• _DATA BELOW_:
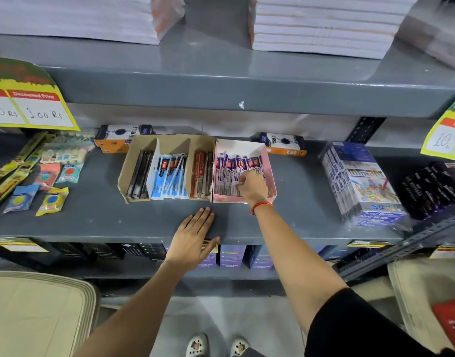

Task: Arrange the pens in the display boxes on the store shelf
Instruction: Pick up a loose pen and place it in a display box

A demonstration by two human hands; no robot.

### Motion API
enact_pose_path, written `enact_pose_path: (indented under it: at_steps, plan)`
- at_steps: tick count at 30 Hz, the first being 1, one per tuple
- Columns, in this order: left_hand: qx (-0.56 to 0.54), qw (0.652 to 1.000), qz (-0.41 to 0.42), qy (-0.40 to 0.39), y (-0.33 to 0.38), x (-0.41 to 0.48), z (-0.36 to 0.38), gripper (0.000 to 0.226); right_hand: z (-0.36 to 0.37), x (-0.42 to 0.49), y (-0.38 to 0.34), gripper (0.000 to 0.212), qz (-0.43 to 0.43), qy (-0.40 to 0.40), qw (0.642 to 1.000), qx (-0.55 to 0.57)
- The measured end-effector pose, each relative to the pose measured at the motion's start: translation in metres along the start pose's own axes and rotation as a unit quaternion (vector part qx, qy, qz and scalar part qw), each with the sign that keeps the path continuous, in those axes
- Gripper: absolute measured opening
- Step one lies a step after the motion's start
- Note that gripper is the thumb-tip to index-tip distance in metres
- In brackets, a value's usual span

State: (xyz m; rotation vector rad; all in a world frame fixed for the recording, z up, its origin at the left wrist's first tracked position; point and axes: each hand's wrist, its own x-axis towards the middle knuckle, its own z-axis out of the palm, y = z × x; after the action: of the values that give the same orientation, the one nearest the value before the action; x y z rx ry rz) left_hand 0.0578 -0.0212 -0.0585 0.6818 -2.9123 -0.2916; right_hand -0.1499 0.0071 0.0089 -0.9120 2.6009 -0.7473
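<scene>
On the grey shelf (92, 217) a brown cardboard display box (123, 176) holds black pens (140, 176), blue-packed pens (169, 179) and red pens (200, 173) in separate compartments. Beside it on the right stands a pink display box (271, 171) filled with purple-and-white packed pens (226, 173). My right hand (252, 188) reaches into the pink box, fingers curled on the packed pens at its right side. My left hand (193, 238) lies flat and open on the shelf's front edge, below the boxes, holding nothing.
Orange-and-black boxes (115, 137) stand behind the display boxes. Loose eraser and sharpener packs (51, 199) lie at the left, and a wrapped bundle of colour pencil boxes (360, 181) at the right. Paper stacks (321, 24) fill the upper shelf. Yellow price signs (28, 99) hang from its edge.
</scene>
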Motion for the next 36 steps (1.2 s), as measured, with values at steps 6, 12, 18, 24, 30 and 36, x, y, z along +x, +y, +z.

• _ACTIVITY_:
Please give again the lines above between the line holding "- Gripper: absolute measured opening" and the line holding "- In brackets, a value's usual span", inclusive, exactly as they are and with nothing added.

• _SOLUTION FOR THIS TASK_:
- Gripper: absolute measured opening
- Step one lies a step after the motion's start
- Note that gripper is the thumb-tip to index-tip distance in metres
- In brackets, a value's usual span

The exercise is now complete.